The casual “we” made her stomach heave. How easily he maintained their partnership fiction while plotting her destruction.

“I’m making dinner,” she announced, needing escape. “Then I should rest.”

“Of course,” he agreed immediately, concern etching his features so convincingly she almost wavered. “You’re pushing too hard. I can handle things.”

“Thanks.” The word tasted like ash.

As she moved to the kitchen, her back to him, she felt his eyes tracking her. Was he watching for signs of suspicion? Could he sense the shift? She forced her movements to remain casual, maintaining the same rhythm she’d displayed before her discovery.

Twenty-four hours. She could maintain this charade for twenty-four hours. Then her team would arrive, Finn would be apprehended, this nightmare would end.

But as she prepared a meal she couldn’t stomach, she confronted the brutal truth: While her team might extract her from immediate danger, nothing could extract her from the deeper wound. Twice now, Finn had shattered her trust.

Even worse. Twice, she had let him.

Her judgment where Finn Novak was concerned was irreparably flawed. She had believed in his redemption because she’d wanted it to be true. Because some small, foolish part of her had never stopped hoping that the man she’d once loved still existed.

That hope had nearly destroyed her. Never again.

When her team arrived, she would watch without emotion as they took Finn into custody.

She would provide her evidence methodically, professionally, without a hint of the personal devastation that threatened to consume her.

And when it was over, when he was gone, she would finally, permanently, excise Finn Novak from her heart.

Until then, she would play her role—the trusting colleague, the potential friend. The woman who knew nothing of his true allegiance.

She turned, forcing a smile as Finn approached.
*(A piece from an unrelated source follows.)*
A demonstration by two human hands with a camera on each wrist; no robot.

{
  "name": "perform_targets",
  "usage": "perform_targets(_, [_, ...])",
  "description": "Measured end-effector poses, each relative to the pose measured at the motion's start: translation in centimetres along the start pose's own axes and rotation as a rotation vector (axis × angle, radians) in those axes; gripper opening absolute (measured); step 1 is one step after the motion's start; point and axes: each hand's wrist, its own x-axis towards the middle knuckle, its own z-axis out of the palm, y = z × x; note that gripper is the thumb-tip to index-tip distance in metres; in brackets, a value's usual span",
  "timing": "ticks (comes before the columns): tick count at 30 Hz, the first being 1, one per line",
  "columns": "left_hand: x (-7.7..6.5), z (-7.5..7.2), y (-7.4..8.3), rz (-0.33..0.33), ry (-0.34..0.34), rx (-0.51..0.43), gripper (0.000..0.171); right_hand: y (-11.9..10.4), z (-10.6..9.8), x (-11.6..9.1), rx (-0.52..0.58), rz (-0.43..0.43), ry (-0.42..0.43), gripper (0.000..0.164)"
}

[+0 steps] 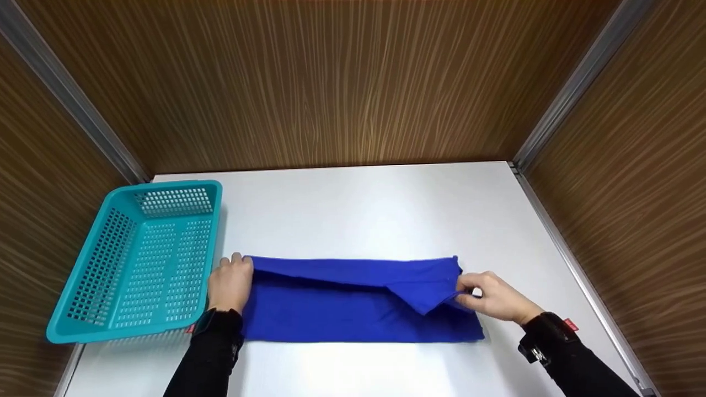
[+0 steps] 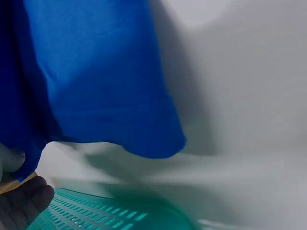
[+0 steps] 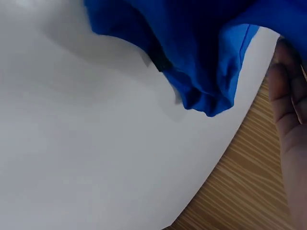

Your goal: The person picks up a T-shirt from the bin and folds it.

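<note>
A blue cloth (image 1: 342,314), folded into a long strip, lies across the white table; whether it is a garment I cannot tell. Its upper layer is partly lifted, and a flap (image 1: 422,292) hangs down towards the right end. My left hand (image 1: 230,281) pinches the far left corner; in the left wrist view the cloth (image 2: 105,76) runs between thumb and fingers (image 2: 29,201). At the right end, my right hand (image 1: 496,295) pinches the layer's edge between thumb and fingers. Bunched cloth (image 3: 206,76) hangs beside the right hand's fingers (image 3: 288,96) in the right wrist view.
A teal plastic basket (image 1: 217,242) with perforated sides stands left of the cloth, close to my left hand. The white table (image 1: 353,220) is bordered by wood-grain panels (image 1: 331,82) at the back and both sides, with metal strips (image 1: 579,275) along their joins.
</note>
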Motion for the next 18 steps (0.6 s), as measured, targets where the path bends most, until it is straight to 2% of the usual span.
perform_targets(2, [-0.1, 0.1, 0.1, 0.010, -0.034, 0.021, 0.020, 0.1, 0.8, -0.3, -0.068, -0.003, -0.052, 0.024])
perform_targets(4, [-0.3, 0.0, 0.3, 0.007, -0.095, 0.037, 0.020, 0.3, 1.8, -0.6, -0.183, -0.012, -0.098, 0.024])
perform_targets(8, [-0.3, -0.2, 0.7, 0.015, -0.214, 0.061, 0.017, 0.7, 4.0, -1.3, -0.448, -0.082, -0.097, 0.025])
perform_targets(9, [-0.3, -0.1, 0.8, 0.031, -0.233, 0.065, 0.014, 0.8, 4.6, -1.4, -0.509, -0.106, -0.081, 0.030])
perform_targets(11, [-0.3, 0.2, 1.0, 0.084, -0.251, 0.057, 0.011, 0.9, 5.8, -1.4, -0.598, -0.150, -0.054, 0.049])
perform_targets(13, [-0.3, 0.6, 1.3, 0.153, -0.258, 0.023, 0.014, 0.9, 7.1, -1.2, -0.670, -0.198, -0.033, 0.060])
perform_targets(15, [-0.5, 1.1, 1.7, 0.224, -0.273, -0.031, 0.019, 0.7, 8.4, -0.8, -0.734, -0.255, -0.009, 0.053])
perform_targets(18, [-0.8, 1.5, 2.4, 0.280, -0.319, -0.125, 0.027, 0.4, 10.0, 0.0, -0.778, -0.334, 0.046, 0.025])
“Need help?” he asked, his voice warm with an intimacy that now felt like a blade against her throat.

“I’ve got it,” she replied lightly, adding a casual shrug she didn’t feel. “But thanks.”

He lingered, watching her chop vegetables. “I’ve been thinking about your lupus.”
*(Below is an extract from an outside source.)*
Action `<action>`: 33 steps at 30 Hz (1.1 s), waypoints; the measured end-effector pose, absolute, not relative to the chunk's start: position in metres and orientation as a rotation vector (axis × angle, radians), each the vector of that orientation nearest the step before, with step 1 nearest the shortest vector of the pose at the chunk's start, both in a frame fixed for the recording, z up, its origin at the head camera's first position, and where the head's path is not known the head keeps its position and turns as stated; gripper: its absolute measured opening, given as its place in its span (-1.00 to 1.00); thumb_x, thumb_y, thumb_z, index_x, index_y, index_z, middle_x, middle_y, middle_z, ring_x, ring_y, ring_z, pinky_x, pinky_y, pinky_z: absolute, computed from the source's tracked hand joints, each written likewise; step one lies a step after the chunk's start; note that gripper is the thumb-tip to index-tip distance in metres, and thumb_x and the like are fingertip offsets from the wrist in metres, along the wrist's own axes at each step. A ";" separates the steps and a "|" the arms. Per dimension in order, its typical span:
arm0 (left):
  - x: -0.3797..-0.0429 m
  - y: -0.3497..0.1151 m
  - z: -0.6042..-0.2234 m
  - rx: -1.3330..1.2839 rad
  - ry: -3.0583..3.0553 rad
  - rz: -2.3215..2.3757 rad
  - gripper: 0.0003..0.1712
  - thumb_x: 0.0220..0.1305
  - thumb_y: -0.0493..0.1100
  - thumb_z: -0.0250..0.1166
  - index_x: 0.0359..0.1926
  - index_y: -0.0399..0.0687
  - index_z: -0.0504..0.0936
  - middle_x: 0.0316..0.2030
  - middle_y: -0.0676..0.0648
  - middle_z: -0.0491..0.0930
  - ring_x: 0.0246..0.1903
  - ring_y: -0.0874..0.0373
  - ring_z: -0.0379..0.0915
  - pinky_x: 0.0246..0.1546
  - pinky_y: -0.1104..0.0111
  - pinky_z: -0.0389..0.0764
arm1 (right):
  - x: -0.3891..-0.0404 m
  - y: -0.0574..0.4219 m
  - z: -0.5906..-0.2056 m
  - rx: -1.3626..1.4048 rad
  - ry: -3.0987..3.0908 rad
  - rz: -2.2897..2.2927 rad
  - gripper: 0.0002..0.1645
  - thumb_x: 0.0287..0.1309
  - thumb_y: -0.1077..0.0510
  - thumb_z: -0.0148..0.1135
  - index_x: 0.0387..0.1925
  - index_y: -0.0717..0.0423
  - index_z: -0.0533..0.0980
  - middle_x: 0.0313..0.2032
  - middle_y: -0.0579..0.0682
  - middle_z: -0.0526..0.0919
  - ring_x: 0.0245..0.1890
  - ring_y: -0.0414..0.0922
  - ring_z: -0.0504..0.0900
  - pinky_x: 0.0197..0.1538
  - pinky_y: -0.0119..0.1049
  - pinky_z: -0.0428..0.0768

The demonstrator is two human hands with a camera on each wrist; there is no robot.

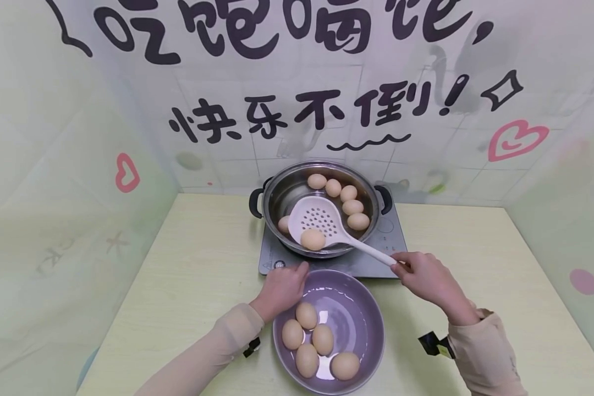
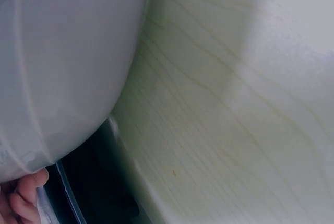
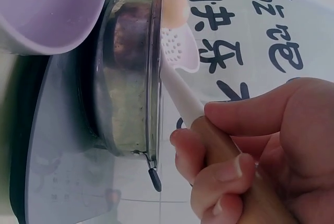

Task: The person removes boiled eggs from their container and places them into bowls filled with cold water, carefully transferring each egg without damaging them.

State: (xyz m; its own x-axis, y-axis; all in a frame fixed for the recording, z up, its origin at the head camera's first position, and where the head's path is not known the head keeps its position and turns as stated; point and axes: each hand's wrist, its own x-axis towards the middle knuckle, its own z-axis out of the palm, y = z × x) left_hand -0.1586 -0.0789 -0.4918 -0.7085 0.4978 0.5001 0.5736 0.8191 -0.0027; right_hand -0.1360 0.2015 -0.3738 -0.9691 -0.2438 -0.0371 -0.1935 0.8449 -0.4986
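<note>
In the head view my right hand (image 1: 428, 280) grips the handle of a white slotted skimmer (image 1: 313, 212). One brown egg (image 1: 313, 240) lies on the skimmer's head, over the near side of a steel pot (image 1: 269, 201). More eggs (image 1: 352, 207) sit in the pot along its right side, and another peeks out at the left. My left hand (image 1: 283, 289) holds the far-left rim of a purple bowl (image 1: 366, 313), which contains several eggs (image 1: 323, 339) and some clear liquid. The right wrist view shows fingers and thumb wrapped around the skimmer's brown grip (image 3: 222, 145).
Beneath the pot is a flat induction cooker (image 1: 391, 242) with a dark edge toward the bowl. Black side handles (image 1: 385, 199) stick out from the pot. A pale wood-look table (image 1: 203, 247) carries everything, with printed wall sheets (image 1: 302, 82) behind and at both sides.
</note>
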 end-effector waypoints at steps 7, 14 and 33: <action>-0.158 -0.079 -0.492 -0.793 -2.513 -0.218 -0.79 0.08 -0.15 0.23 -0.49 -0.05 0.34 -0.83 0.07 0.31 -0.85 0.13 0.29 -0.85 0.35 0.19 | -0.136 0.205 -0.369 -0.334 2.897 -0.744 -0.76 0.14 0.21 0.08 -0.19 0.21 0.55 -0.71 -0.13 0.33 -0.72 -0.20 0.26 -0.62 -0.32 0.22; -0.158 -0.079 -0.492 -0.786 -2.516 -0.216 -0.79 0.11 -0.14 0.22 -0.49 -0.05 0.34 -0.84 0.07 0.29 -0.85 0.12 0.28 -0.85 0.35 0.19 | -0.128 0.215 -0.363 -0.325 2.896 -0.735 -0.77 0.17 0.20 0.05 -0.19 0.19 0.55 -0.70 -0.13 0.33 -0.73 -0.20 0.24 -0.63 -0.31 0.20; -0.159 -0.079 -0.491 -0.785 -2.515 -0.221 -0.80 0.14 -0.15 0.20 -0.51 -0.06 0.35 -0.82 0.06 0.32 -0.85 0.12 0.32 -0.86 0.34 0.22 | -0.059 0.244 -0.357 -0.175 2.961 -0.712 -0.82 0.21 0.12 0.07 -0.19 0.01 0.53 -0.78 -0.22 0.17 -0.80 -0.35 0.07 -0.69 -0.43 0.13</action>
Her knife paused mid-slice. “What about it?”

“The medications you’re taking. They’re not helping as much as they should.”

Something in his tone raised the hair on the back of her neck. How would he know the efficacy of her medications? She’d never discussed specifics with him.
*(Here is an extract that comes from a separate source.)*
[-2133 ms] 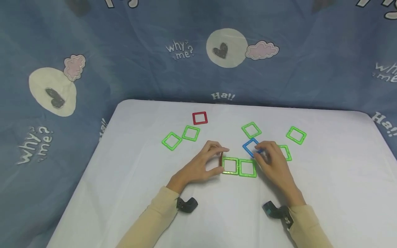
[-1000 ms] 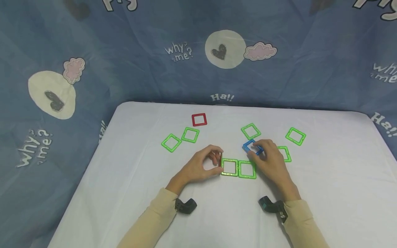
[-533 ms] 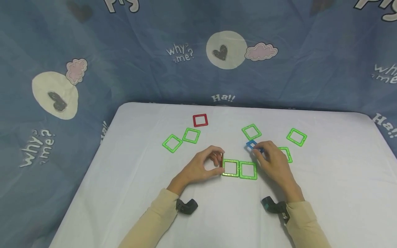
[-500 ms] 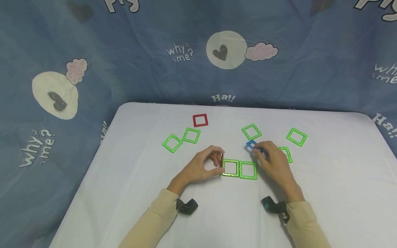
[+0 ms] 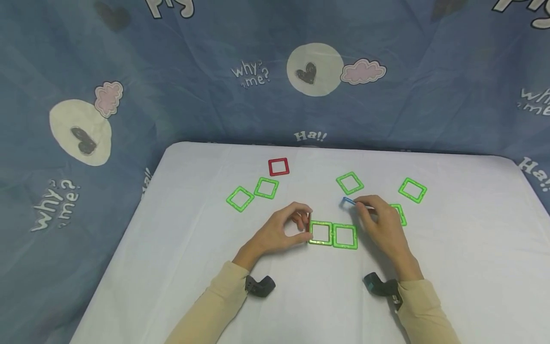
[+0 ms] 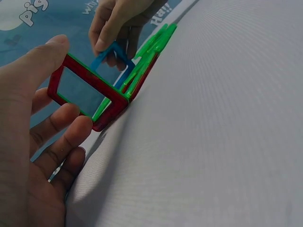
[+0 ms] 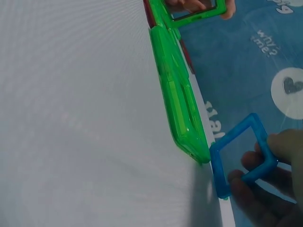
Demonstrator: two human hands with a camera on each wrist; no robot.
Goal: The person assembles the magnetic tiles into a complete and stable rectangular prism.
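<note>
My left hand (image 5: 279, 229) holds a square magnetic tile upright between thumb and fingers. In the left wrist view this upright tile (image 6: 113, 111) has a red face and a green edge; from the right wrist it looks green. It stands at the left end of a flat row of two green-topped square tiles (image 5: 345, 226), red showing underneath. Beyond the row's right end, my right hand (image 5: 384, 224) pinches a blue square magnetic tile (image 7: 217, 172). The blue tile is turned on edge, its lower side close over the table, and my fingers hide part of it from above.
Loose square tiles lie farther back on the white table (image 5: 180, 210): a red tile (image 5: 269, 167) and two green ones, including a green tile (image 5: 233, 193), at left. Another green tile (image 5: 343, 176) lies behind the blue one. Two more are at right, one partly behind my right hand.
My right hand has tipped the blue tile from lying flat to standing on edge. The left hand's fingers have drawn in slightly on the upright tile; the green row stays in place.
</note>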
“Standard treatment is tricky,” she said carefully. “Lots of trial and error.”

Finn leaned against the counter, too close. “I found something interesting in Harrison’s personal files. Did you know he kept detailed medical records on all his field operatives? Even after they left the Agency.”

The knife trembled in her hand. She set it down slowly. “He was thorough. That’s why he was a good handler.”

“Very thorough,” Finn agreed, his tone casual but his eyes sharp. “Your last bloodwork showed elevated inflammatory markers. Your rheumatologist has been considering more aggressive treatment options.”

Ice slipped through her veins. Those test results were barely two weeks old.

“You should be more careful with your network security,” Finn said softly. “Some things should stay private.”

He knew.

The message couldn’t have been clearer if he’d put a gun to her head. He was letting her know that he could access her most protected information. That nothing was beyond his reach.

That he was watching her every move.

“I’ll keep that in mind,” she managed, resuming her chopping with hands she willed not to shake.

Finn smiled—the same warm, gentle smile that had begun to melt her defenses over these past weeks. “Good. We look out for each other, right?”

“Right,” she echoed.

He patted her shoulder and returned to the living room, leaving her alone with the terrifying certainty that the next twenty-four hours would be the longest of her life.

And she wasn’t entirely sure she would survive them.